Her confidence scared me almost as much as it impressed me.

“I am not asking you to decide now,” she said. “Think about it. If you say no, this folder disappears and we never speak of it again. If you say yes, your life changes.”

Then she looked at me for one long second.

“So does mine.”

I looked down at the folder again. At the bills with my father’s name on them. At the rent notice telling me I had ten days left before I was out on the street.

“What about us?” I asked quietly. “In private. What are the rules?”

Her eyes flicked back to mine.

“There will be a written contract. Boundaries. You will have your own room. Your own space. This is not about romance. It is about survival.”

That was when the question bouncing around in my head escaped before I could stop it.

“Do we have to sleep in the same bed?”

For the first time since I had walked in, genuine surprise crossed her face.

Then, to my complete shock, she laughed.

It was quick, but it was real.

“No,” she said. “We do not have to sleep in the same bed.”

When I left her office, my legs felt weak.

The rest of the day passed in a blur. People asked me about copy changes and campaign ideas. I nodded at the right times and said the right things, but my mind was still trapped in that office.

That night, in my apartment, I paced the worn carpet until sunrise.

Pride told me this was wrong.
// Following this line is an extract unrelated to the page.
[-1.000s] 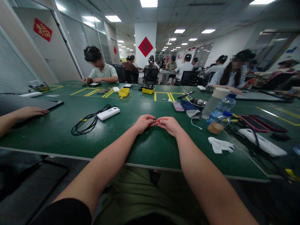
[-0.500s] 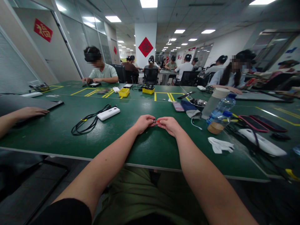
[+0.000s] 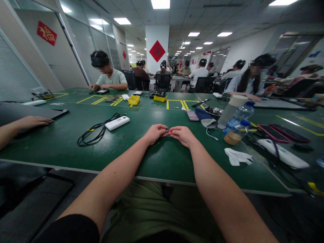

That I would be selling myself. Desperation kept showing me Mom’s house in Texas, the one place that still felt like safety, with a foreclosure notice nailed to the door.

By dawn, the decision sat in my chest like a stone.

At nine the next morning, I was back in Luna Sterling’s office.

She watched me close the door.

“Well?” she asked.

“I’ll do it,” I said. “I’ll be your husband for one year.”

Something eased in her shoulders.

She opened a drawer, took out a simple contract, and placed it between us. “Then sign.”

As my pen moved across the bottom of the page, I felt my old life fall away.

I did not know yet whether I had just saved myself from drowning or chained myself to something heavier than I could carry.

That same afternoon, my life changed so fast it felt as if someone had pulled the floor out from under me and replaced it with glass.

Luna wasted no time.

She slid a key card in a small white envelope across the desk. “This is the address to my building. Penthouse floor. Pack what you need. A driver will pick you up at five.”

“That fast?”

She nodded once. “The sooner we begin, the more natural it will look when my family and the board start asking questions.”

There was no handshake.

No smile.

No welcome to the family.

Just a nod and a clear path forward.

That was Luna.

Back in my apartment, packing took less time than I expected. It was strange how little of my life fit into two suitcases. A few shirts and jeans. Some books. My old laptop. The framed photo of my parents standing in front of Dad’s truck, both smiling like the future was still open and generous.

I took down the cheap poster on my wall and looked at the pale square it had left behind.

This place had never really felt like home.

But it had been mine.

For one second, I considered tearing up the contract. Calling Luna. Telling her I had changed my mind.

Then I pictured Mom’s house in Texas. The medical bills with my father’s name at the top. The eviction notice still sitting by my door.

At five o’clock exactly, a black SUV pulled up outside.

The driver knew my name.

The ride downtown felt like a one-way trip to another planet.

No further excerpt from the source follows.